Утро началось к обеду. Требовательный стук в дверь кабинета сопровождался встревоженным голосом медсестры:
— Виктор Робертович, просыпайтесь! У вашего больного кровотечение!
Проклиная всё и вся, профессор открыл глаза. Когда смысл доносившихся из коридора слов наконец дошел во всей своей непривлекательности, он рывком попытался встать, но что-то помешало. Файнберг ощупал навалившуюся на грудь тяжесть и наклонил голову. Внутри черепной коробки что-то перекатилось, больно ударив в виски. В глазах помутнело, но он все же увидел, что провел ночь, а вернее утро, с... женщиной! Непреложное доказательство события, не случавшегося с ним уже... ну, скажем, несколько лет, мирно почивало у него на груди. Справедливости ради заметим, что оба были одеты. А состояние профессора полностью исключало какую бы то ни было эротическую подоплеку. От толчка Виктория Борисовна тоже проснулась и страдальчески охнула.
— Бр-р-р! — произнесла она, с омерзением констатируя крайнюю степень тяжести похмелья.
Аналогичные ощущения испытывал и Виктор Робертович. Он осторожно выдохнул в сторону, с трудом сползая с дивана.
— Профессор, вы меня слышите? — снова крикнули за дверью.
Файнберг утвердился на предательски дрожащих ногах, для верности опершись на стол.
— Слышу, слышу! Я сейчас! — надтреснутый голос еле вырвался из пересохшего горла.
Виктория Борисовна тоже поднялась, издавая глухие стоны.
— Витя, давай лучше «скорую» вызовем, — прошептала она, обозрев профессора с ног до головы.
Не отвечая, Файнберг поплелся к зеркалу. Вид небритого старика в рваном грязном халате и замызганных брюках вызвал у него отвращение. Виктория Борисовна встала рядом и через силу улыбнулась, разглядывая зеленоватые лица отражений:
— Пятница, тринадцатое число. Возвращение живых мертвецов!
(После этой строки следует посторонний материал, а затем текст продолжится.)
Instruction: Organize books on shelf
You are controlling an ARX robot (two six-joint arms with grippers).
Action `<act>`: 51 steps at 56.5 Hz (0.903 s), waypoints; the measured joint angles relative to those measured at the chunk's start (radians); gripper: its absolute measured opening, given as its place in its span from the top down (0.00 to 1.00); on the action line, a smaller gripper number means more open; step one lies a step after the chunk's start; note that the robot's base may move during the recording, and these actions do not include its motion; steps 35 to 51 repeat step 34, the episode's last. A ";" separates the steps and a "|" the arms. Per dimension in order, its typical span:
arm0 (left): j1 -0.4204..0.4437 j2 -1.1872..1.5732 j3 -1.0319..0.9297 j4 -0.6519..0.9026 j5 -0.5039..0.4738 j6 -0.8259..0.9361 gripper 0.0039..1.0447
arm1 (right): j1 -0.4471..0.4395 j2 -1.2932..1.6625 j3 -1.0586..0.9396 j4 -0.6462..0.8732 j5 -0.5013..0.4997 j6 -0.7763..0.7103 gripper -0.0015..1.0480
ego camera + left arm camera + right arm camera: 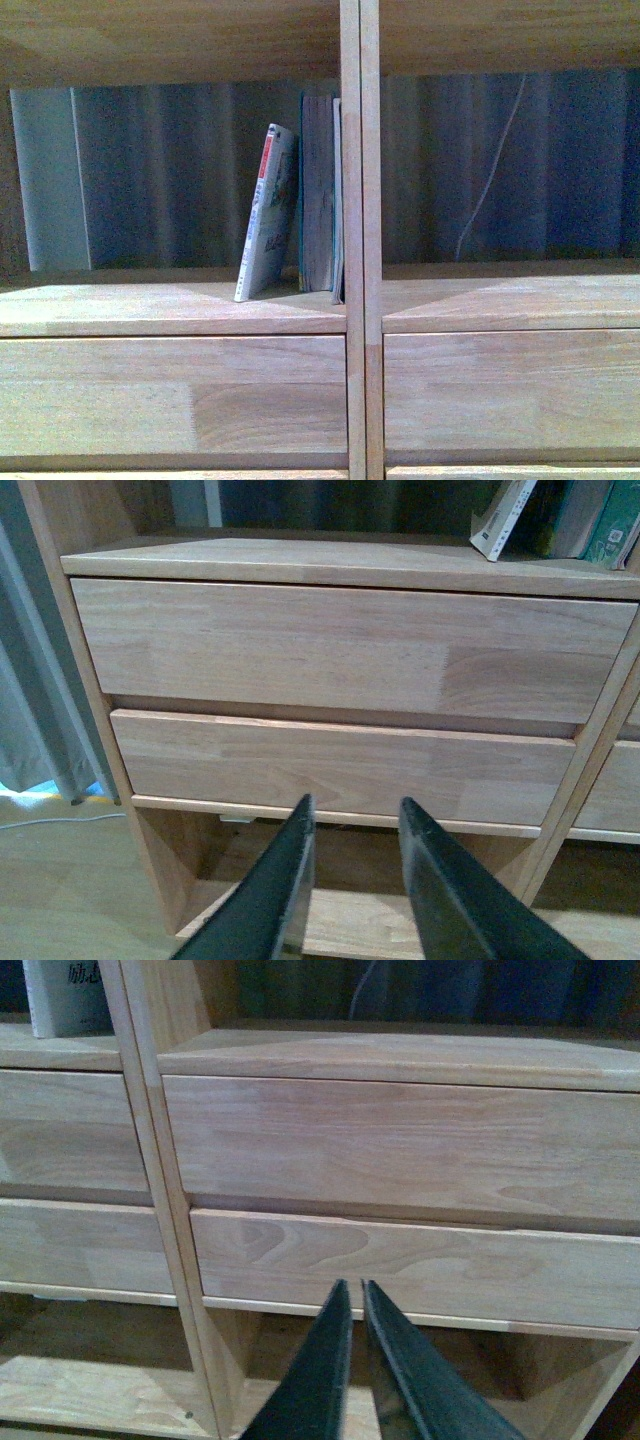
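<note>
White book leans toward teal book, which stands against the shelf divider. Left hand part open, empty; right hand nearly closed, empty; both below the drawers. I'd raise left and push the leaner upright, slowly.

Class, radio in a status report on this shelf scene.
Left gripper jaws open, empty; right gripper nearly shut, empty. White paperback leaning toward teal book by divider. Nothing in the way.
</note>
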 joint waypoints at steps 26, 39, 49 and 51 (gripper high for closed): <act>0.000 0.000 0.000 0.000 0.000 0.002 0.07 | 0.000 0.000 0.000 0.000 0.000 0.001 0.07; 0.000 0.000 0.000 0.000 0.000 0.002 0.07 | 0.000 0.000 0.000 0.000 0.000 0.001 0.07; 0.000 0.000 0.000 0.000 0.000 0.002 0.07 | 0.000 0.000 0.000 0.000 0.000 0.001 0.07; 0.000 0.000 0.000 0.000 0.000 0.002 0.07 | 0.000 0.000 0.000 0.000 0.000 0.001 0.07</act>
— Сейчас. Мне нужно пять минут, — он налил стакан воды, капнул туда семь капель нашатырного спирта и скрылся в ванной, крикнув под шум льющейся воды:
— Вика, умоляю, сделай кофе!
Через пять минут он вышел другим человеком.
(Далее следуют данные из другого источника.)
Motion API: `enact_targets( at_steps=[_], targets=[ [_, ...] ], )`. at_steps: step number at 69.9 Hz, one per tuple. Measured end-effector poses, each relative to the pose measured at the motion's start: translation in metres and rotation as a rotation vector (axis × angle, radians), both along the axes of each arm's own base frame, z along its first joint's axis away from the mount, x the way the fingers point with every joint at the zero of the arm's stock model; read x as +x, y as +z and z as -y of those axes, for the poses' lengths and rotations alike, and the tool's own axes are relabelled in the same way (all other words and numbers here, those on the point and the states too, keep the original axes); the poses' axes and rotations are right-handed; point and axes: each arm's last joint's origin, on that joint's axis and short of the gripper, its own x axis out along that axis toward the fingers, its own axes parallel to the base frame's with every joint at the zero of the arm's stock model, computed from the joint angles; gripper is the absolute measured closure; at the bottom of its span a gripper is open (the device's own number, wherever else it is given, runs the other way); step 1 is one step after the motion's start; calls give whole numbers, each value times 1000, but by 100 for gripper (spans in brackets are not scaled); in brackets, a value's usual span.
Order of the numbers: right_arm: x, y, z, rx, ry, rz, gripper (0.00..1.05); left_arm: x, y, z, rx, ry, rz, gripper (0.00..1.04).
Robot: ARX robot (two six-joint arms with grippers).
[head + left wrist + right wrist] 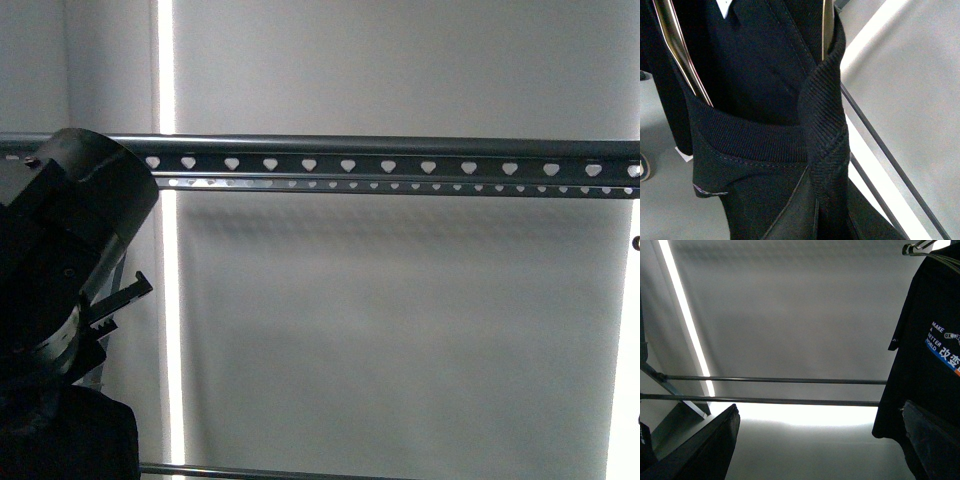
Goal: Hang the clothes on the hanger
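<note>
The black T-shirt [750, 75] fills the left wrist view, with its ribbed collar [822, 115] threaded on a small shiny wire hanger [677, 50]. My left gripper [807, 212] is shut on the collar fabric. In the front view my left arm [70, 230] is raised at the far left, just below the grey rail with heart-shaped holes [400, 160]; black cloth [70, 440] hangs under it. The right wrist view shows the shirt [935, 365] with its white text hanging from the wire hook [915, 247]. My right gripper [820, 445] is open and empty, beside the shirt's hem.
Two thin grey lower bars of the rack [775, 381] run across behind my right gripper, and a slanted rack leg [670, 385] stands at one side. A plain light wall is behind the rail. A lower bar [250, 472] crosses the front view's bottom.
</note>
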Motion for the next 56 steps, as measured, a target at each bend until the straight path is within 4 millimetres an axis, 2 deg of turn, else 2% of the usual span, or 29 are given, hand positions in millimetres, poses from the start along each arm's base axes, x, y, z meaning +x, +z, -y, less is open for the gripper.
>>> enact_targets(
  at_steps=[8, 15, 38, 56],
  targets=[
    [0, 0, 0, 0, 0, 0, 7, -20, 8, -2, -6, -88, 46, 100],
    [0, 0, 0, 0, 0, 0, 7, -42, 11, 4, 3, -197, 59, 100],
    [0, 0, 0, 0, 0, 0, 7, -56, 8, -1, 7, -534, 62, 100],
    [0, 0, 0, 0, 0, 0, 7, -67, 16, -26, 114, -873, 139, 100]
  ],
)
В операционном белье, чисто выбритый и с мокрыми аккуратно причесанными волосами, Виктор Робертович стремительно проследовал к шкафу, надел свежий халат и, даже не поморщившись, выпил на ходу обжигающий кофе.
— Вот это да-а! — восхищенно протянула потрясенная метаморфозой Виктория Борисовна.
По коридору Файнберг пронесся ураганом, оставляя за собой шлейф запахов одеколона, свежего кофе и — совсем немного — вчерашнего перегара. Причем в пропорциях, точно соответствующих возрасту и положению. Следовавшая за ним Виктория Борисовна тоже старалась... выглядеть, но получалось несколько хуже. Возможно, сказывалось отсутствие в процедуре экстренного снятия похмелья бритья и нашатырного спирта. Медсестра, слишком встревоженная, чтобы чему-либо удивляться, все же смотрела на них с подозрением.
Не теряя времени на пустые разговоры, профессор стремительно ворвался в люкс. Проснувшийся пациент с улыбкой посмотрел на нового доктора и спросил:
— Как уаше доровье?
На погибающего от потери крови он похож не был.
— Откуда кровотечение? — спросил Виктор Робертович, резко стягивая с Мананги одеяло.
Возникла небольшая заминка. Ни на повязке, ни на постели крови не наблюдалось.
— Не у этого, Виктор Робертович, — в полной тишине сказала сестра, — у второго...
На соседней кровати лежал мужчина в годах. Бледное лицо с закрытыми глазами по цвету почти сливалось с постельным бельем. Виктория Борисовна твердо помнила, что несколько часов назад ее Тампук был одинок, как баобаб в пустыне. Файнберг не помнил ничего. У него трещала голова, и жутко хотелось пить.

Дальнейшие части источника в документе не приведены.